▸ Exercise objective: Across the data, every line with the word "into" counts once; state the total alone.

Records drawn from a dataset:
········
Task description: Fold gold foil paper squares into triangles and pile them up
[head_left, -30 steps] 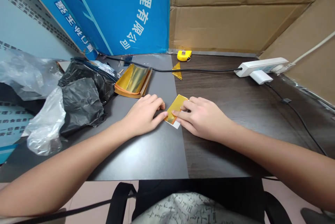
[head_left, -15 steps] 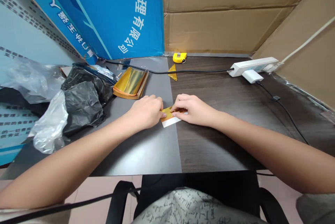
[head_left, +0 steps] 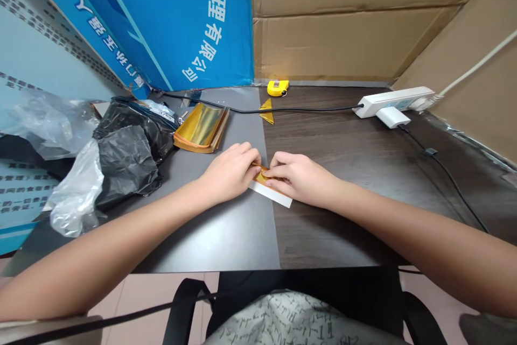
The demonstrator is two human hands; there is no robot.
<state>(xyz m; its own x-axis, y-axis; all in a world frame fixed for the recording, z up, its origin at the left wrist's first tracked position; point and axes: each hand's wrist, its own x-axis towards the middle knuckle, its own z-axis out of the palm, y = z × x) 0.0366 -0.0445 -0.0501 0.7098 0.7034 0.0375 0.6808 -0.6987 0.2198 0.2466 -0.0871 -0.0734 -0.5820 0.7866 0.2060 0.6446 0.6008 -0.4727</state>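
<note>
A small sheet of gold foil paper lies on the desk in front of me, a white strip showing along its near edge. My left hand pinches its left end between thumb and fingers. From the other side, my right hand presses its thumb and fingertips onto the gold face. Much of the sheet is hidden under my fingers, so the exact fold cannot be made out. Beyond my left hand sits a curled stack of gold sheets. A folded gold piece lies farther back.
A yellow tape measure rests near the cardboard wall. A black cable crosses the desk to a white power strip at right. Crumpled black and clear plastic bags fill the left side.
The sheet has turned, its right end now nearer me, and more of its white edge shows. My left fingers have shifted slightly right and up along it; my right hand has moved slightly toward me.
</note>
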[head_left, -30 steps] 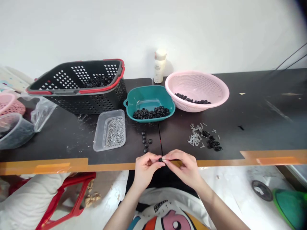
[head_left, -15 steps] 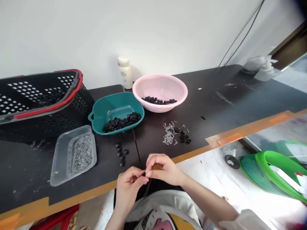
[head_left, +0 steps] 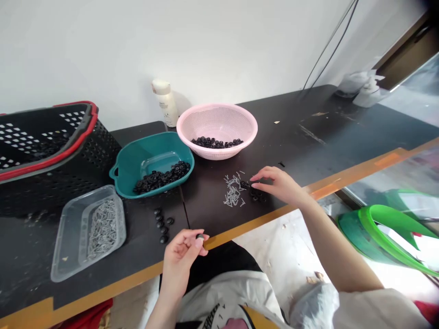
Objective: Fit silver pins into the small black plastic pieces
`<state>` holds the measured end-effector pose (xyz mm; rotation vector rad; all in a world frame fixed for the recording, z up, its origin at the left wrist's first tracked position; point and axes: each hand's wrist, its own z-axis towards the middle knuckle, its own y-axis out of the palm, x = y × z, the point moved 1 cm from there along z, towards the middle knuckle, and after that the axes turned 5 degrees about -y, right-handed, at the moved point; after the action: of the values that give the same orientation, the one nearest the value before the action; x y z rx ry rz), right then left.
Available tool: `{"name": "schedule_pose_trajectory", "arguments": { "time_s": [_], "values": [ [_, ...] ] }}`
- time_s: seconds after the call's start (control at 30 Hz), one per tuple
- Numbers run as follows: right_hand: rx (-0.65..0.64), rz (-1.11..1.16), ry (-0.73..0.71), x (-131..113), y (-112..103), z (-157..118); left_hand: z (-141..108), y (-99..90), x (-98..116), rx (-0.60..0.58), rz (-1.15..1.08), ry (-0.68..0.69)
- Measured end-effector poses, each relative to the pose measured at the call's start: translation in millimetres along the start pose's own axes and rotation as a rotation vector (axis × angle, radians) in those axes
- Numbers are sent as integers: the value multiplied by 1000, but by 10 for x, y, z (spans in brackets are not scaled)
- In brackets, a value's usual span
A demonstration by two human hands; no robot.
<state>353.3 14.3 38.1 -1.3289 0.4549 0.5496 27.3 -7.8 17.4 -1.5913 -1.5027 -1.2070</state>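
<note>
Pinching the small black piece (head_left: 199, 236) at lower centre, your left hand (head_left: 181, 251) best holds its rim: likely light, stiff. Your right hand (head_left: 280, 184), fingertips apart, is beside loose black pieces (head_left: 257, 195) right of centre.

The person wears a white top (head_left: 236, 282), printed with black lettering (head_left: 211, 317) and with yellow and pink shapes (head_left: 256, 318). The right sleeve (head_left: 377, 308) is pale and loose. The clothing on the lap (head_left: 224, 261) is black.
</note>
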Motion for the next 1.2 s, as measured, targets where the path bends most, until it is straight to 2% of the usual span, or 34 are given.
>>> {"name": "schedule_pose_trajectory", "arguments": {
  "time_s": [0.1, 0.3, 0.5, 0.57, 0.63, 0.73, 0.93, 1.03, 1.1, 1.2],
  "values": [
    [-54, -23, -18, -62, 110, 22, -39, 36, 37, 31, -41, 12],
    [-32, -74, 81, -147, 248, 101, -82, -17, 51, 65, -5, 69],
    [-30, -64, 106, -217, 242, 113, -73, -145, -17, -37, 14, 156],
    [-14, -3, 110, -256, 246, 95, -75, -176, -37, -49, -4, 160],
    [6, 158, 95, -320, 278, 71, -78, -191, -42, -41, -32, 161],
    [18, 408, 21, -509, 383, 25, -75, -189, -7, -26, -82, 175],
    [-61, 629, -292, -1142, 688, -74, -95, -198, 150, 1, -116, 270],
    [-131, 773, -328, -1360, 839, -102, -148, -228, 222, 21, -60, 389],
    [-134, 830, -352, -1446, 924, -108, -192, -251, 264, 62, -7, 482],
    [-130, 894, -363, -1526, 1031, -116, -255, -278, 320, 123, 97, 551]
  ]
}}
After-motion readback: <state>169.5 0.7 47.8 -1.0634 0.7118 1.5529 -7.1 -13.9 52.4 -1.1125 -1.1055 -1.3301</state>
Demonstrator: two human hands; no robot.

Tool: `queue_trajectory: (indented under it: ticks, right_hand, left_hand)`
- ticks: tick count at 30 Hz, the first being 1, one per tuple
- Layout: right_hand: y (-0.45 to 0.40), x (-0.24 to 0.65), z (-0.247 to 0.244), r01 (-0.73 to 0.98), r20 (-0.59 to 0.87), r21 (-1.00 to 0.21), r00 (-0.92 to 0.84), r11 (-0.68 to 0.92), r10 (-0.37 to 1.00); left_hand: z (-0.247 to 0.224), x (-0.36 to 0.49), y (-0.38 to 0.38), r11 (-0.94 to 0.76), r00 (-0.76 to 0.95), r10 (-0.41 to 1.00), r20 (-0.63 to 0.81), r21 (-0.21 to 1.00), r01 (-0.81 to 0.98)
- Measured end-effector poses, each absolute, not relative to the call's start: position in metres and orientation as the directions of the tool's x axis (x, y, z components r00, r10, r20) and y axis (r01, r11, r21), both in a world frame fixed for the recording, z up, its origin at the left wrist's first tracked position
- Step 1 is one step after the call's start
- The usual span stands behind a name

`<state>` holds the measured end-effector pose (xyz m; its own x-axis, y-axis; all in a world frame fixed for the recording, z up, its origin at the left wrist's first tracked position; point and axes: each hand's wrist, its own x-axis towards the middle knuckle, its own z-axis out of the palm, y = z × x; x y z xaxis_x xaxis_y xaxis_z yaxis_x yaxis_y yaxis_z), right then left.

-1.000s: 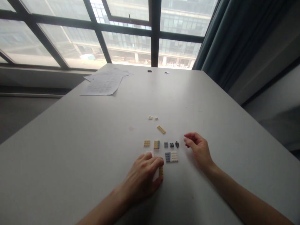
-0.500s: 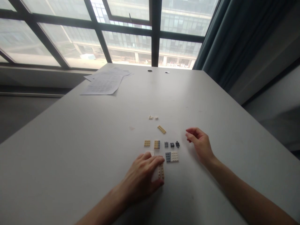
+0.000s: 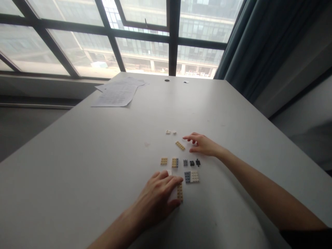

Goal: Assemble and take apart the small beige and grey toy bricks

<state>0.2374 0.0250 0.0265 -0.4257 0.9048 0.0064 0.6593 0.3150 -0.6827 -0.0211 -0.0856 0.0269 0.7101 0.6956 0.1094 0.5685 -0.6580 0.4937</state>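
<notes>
My left hand (image 3: 162, 192) rests on the table with its thumb and index finger around the ends of a long tan building-block plate (image 3: 180, 192). Its palm hides part of what lies beneath, and a whitish piece (image 3: 169, 172) peeks out by its knuckles. My right hand (image 3: 201, 143) is open, fingers apart, just right of a narrow tan plate (image 3: 180, 145) and not touching it. Nearer me lie a small tan plate (image 3: 164, 161), a tan-and-blue-grey piece (image 3: 175, 162), a grey piece (image 3: 185, 162) and two black pieces (image 3: 192, 163).
A blue-grey plate (image 3: 187, 177) lies against a white plate (image 3: 194, 176), right of my left hand. Small white pieces (image 3: 168, 132) sit farther out. Printed papers (image 3: 115, 95) lie at the white table's (image 3: 77, 145) far left, before a window. A dark curtain (image 3: 249, 52) hangs at right.
My right hand has moved left and away from me, toward the narrow tan plate, and its fingers have spread. My left hand stays at the long tan plate. The view has tilted slightly.
</notes>
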Motion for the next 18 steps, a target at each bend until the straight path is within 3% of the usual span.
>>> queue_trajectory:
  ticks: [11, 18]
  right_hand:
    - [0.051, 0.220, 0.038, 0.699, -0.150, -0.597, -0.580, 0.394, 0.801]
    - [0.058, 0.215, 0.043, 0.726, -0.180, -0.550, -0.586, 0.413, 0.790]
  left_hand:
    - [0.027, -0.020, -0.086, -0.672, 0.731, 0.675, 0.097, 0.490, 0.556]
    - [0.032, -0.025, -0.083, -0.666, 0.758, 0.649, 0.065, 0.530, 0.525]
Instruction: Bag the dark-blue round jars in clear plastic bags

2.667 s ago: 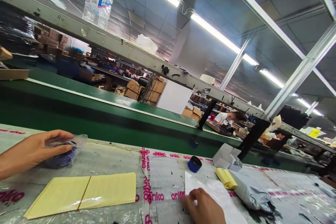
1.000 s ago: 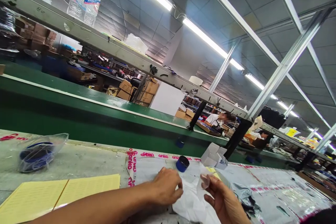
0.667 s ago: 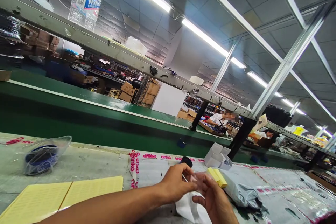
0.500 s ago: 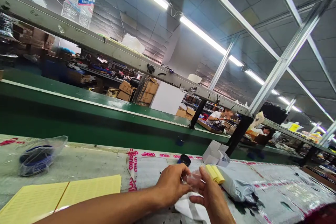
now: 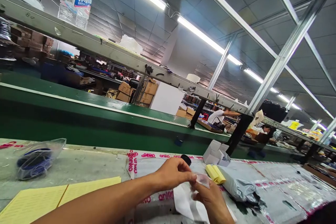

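Note:
Both my hands meet low in the middle of the view over the workbench. My left hand (image 5: pixel 173 174) and my right hand (image 5: pixel 210 199) pinch a small clear plastic bag (image 5: pixel 202 179) between their fingertips, just above a white sheet (image 5: pixel 185 201) lying on the bench. A dark blue round cap (image 5: pixel 186 159) stands just behind my left hand. A folded yellow paper (image 5: pixel 215 174) lies to the right of the hands, next to a grey poly bag (image 5: pixel 240 187).
A clear bag with a blue coil (image 5: pixel 36 161) lies at the left, and yellow sheets (image 5: pixel 57 199) in front of it. A small white box (image 5: pixel 216 152) stands behind. The green conveyor (image 5: pixel 78 108) runs beyond the bench; a water bottle (image 5: pixel 75 0) sits on the overhead rail. A person works far right.
My left hand let go of the blue-coil bag at the left and came across to my right hand. Both hands now pinch the small clear bag, raised slightly off the white sheet.

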`<state>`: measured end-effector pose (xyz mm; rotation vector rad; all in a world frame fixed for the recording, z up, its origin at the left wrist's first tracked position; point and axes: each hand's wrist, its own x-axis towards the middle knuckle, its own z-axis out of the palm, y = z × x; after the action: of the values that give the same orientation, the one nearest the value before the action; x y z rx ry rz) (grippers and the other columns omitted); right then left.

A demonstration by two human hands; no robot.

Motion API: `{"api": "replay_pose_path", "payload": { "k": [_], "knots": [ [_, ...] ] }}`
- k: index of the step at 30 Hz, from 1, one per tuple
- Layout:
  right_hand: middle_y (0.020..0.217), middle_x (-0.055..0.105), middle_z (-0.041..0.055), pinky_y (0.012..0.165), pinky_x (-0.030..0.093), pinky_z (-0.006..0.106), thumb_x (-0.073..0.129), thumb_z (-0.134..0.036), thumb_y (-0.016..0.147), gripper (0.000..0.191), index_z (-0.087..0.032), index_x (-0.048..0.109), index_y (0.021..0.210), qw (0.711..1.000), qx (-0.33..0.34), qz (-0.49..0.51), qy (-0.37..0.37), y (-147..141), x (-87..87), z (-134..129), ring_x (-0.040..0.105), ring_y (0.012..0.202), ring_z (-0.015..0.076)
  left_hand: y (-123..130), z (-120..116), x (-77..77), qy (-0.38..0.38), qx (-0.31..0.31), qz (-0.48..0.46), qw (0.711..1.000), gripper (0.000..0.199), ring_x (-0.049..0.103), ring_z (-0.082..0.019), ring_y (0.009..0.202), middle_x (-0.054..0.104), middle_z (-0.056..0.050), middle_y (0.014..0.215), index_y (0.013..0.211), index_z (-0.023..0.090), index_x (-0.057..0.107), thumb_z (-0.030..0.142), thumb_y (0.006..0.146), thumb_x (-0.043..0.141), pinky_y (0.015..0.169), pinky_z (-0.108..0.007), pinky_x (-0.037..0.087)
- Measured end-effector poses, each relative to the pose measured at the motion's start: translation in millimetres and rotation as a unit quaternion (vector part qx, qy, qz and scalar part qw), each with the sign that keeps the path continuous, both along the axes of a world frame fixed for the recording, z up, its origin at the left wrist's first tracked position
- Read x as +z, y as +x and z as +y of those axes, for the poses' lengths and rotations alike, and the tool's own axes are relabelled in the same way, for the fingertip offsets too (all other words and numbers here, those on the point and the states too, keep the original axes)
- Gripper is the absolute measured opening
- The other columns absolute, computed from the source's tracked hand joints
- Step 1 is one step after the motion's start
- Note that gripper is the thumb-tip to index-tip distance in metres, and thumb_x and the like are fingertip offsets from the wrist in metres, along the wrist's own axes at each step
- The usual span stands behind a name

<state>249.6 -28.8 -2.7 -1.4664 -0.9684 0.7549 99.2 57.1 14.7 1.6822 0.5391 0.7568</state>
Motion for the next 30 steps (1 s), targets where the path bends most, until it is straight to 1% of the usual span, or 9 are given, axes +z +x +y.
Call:
{"api": "replay_pose_path", "payload": {
  "k": [4, 8, 12, 15, 19, 22, 25, 27, 30],
  "knots": [
    [0.062, 0.058, 0.0006, 0.051, 0.043, 0.023, 0.09, -0.054, 0.052, 0.047, -0.014, 0.07, 0.069, 1.0, 0.018, 0.001, 0.0, -6, -1.5, -1, 0.05, 0.061, 0.0141, 2, 4, -3.5, -0.068, -0.052, -0.004, 0.996, 0.031, 0.057, -0.017, 0.062, 0.061, 0.0, 0.064, 0.068, 0.016, 0.065, 0.045, 0.062, 0.075, 0.062, -0.029, 0.043],
    [0.067, 0.06, 0.0005, 0.047, 0.041, 0.022, 0.086, -0.054, 0.056, 0.046, -0.016, 0.068, 0.072, 0.999, 0.025, 0.039, 0.005, -7, -4.5, -5, 0.05, 0.061, 0.0136, -3, 5, -4.3, -0.071, -0.06, -0.003, 0.996, 0.032, 0.053, -0.015, 0.059, 0.059, 0.001, 0.06, 0.064, 0.017, 0.061, 0.048, 0.065, 0.072, 0.06, -0.028, 0.039],
    [0.067, 0.054, -0.0046, 0.049, 0.042, 0.02, 0.084, -0.058, 0.062, 0.049, -0.02, 0.058, 0.077, 0.996, -0.043, 0.073, 0.021, 7, -5.3, -5, 0.049, 0.062, 0.0118, -5, 14, -4.8, -0.032, 0.0, -0.011, 0.999, 0.027, 0.055, -0.016, 0.059, 0.058, 0.001, 0.063, 0.066, 0.018, 0.055, 0.043, 0.074, 0.063, 0.059, -0.028, 0.04],
    [0.059, 0.049, -0.0076, 0.047, 0.039, 0.019, 0.087, -0.057, 0.062, 0.052, -0.02, 0.057, 0.081, 0.993, -0.104, 0.054, 0.024, 21, -3.9, 1, 0.044, 0.055, 0.0097, -7, 24, -3.4, 0.022, 0.058, -0.016, 0.998, 0.02, 0.057, -0.017, 0.06, 0.056, 0.002, 0.064, 0.071, 0.019, 0.056, 0.036, 0.077, 0.063, 0.058, -0.027, 0.04],
    [0.054, 0.045, -0.0099, 0.043, 0.032, 0.019, 0.081, -0.064, 0.064, 0.053, -0.021, 0.055, 0.08, 0.992, -0.108, 0.044, 0.042, 29, 4.3, 17, 0.035, 0.048, 0.0075, -3, 37, 5.0, 0.081, 0.095, -0.007, 0.992, 0.015, 0.06, -0.017, 0.058, 0.061, 0.002, 0.064, 0.073, 0.018, 0.063, 0.031, 0.08, 0.067, 0.056, -0.026, 0.04],
    [0.07, 0.061, -0.0039, 0.047, 0.04, 0.021, 0.078, -0.064, 0.062, 0.055, -0.02, 0.056, 0.086, 0.995, -0.074, 0.046, 0.048, 32, 14.4, 34, 0.044, 0.052, 0.008, 10, 48, 12.7, 0.086, 0.106, 0.007, 0.991, 0.011, 0.066, -0.017, 0.057, 0.068, 0.001, 0.069, 0.077, 0.017, 0.065, 0.025, 0.084, 0.064, 0.056, -0.025, 0.044],
    [0.087, 0.07, 0.0034, 0.056, 0.048, 0.025, 0.077, -0.059, 0.061, 0.055, -0.018, 0.061, 0.094, 0.997, -0.066, 0.001, 0.038, 42, 19.0, 55, 0.06, 0.066, 0.0133, 30, 61, 15.9, 0.083, 0.124, 0.029, 0.988, 0.007, 0.07, -0.016, 0.062, 0.073, -0.002, 0.08, 0.085, 0.015, 0.066, 0.016, 0.088, 0.06, 0.057, -0.024, 0.048],
    [0.086, 0.071, 0.0031, 0.059, 0.05, 0.026, 0.074, -0.057, 0.067, 0.05, -0.017, 0.063, 0.096, 0.995, -0.078, -0.053, 0.024, 53, 15.9, 71, 0.065, 0.073, 0.0167, 44, 70, 14.4, 0.092, 0.145, 0.05, 0.984, 0.006, 0.071, -0.016, 0.067, 0.073, -0.003, 0.084, 0.09, 0.014, 0.067, 0.013, 0.09, 0.061, 0.062, -0.025, 0.052],
    [0.082, 0.069, 0.0013, 0.066, 0.053, 0.03, 0.068, -0.048, 0.085, 0.035, -0.016, 0.064, 0.099, 0.982, -0.109, -0.151, -0.019, 71, 5.0, 91, 0.067, 0.075, 0.0178, 62, 81, 6.9, 0.13, 0.181, 0.091, 0.971, 0.003, 0.07, -0.018, 0.079, 0.073, -0.003, 0.085, 0.089, 0.014, 0.069, 0.015, 0.091, 0.067, 0.077, -0.033, 0.056]
  ]
}}
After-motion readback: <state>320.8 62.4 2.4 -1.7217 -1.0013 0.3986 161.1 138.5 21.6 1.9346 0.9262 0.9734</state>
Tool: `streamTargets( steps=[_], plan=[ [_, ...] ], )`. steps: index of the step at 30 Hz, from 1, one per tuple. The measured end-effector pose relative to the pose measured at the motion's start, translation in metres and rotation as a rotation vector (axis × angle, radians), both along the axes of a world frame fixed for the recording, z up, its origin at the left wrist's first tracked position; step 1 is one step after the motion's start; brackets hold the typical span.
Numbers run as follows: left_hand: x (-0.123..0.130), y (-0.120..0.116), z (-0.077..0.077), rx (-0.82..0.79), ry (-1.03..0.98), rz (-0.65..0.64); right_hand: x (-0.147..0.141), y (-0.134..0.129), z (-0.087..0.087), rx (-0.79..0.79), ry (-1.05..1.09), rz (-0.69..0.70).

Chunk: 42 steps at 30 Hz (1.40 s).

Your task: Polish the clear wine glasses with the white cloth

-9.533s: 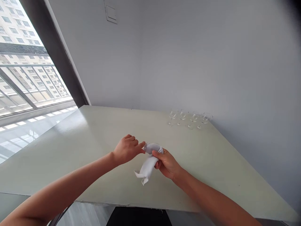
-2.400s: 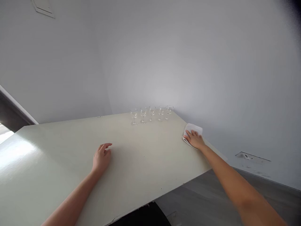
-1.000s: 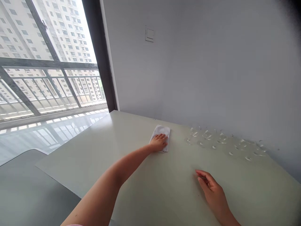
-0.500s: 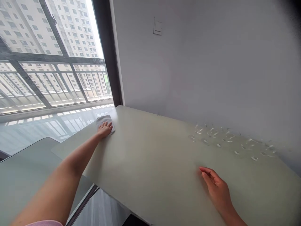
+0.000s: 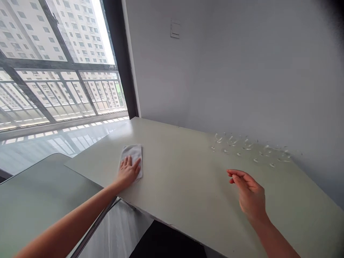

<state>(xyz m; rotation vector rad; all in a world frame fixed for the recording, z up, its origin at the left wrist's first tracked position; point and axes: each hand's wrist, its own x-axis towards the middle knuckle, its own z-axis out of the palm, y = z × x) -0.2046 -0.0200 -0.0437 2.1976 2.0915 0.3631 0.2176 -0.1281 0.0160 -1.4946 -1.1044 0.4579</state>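
Observation:
On the pale tabletop [image 5: 174, 172], my left hand [image 5: 129, 172] lies flat with its fingers spread. Under it is a folded white cloth [image 5: 135, 150], which shows beyond the fingers and along the right side of the hand. My right hand [image 5: 249, 191] hovers above the table's right part, its thumb and fingertips drawn together. Nothing shows between those fingertips. Several small clear glass-like pieces [image 5: 247, 145] stand in a cluster behind that hand, by the wall; their exact kind is hard to make out.
A grey wall [image 5: 236, 79] with a light switch [image 5: 175, 28] rises behind the table. At the left, a second glass-topped surface [image 5: 40, 200] sits against the table's edge. Large windows [image 5: 61, 64] and a shiny floor [image 5: 61, 139] lie beyond.
My left hand has slid the cloth from the table's far left corner nearer to me and rightward. My right hand's fingertips have come closer together. The whole view has shifted slightly.

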Motion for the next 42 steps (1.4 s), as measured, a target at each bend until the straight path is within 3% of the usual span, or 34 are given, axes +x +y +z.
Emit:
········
▸ Reply: 2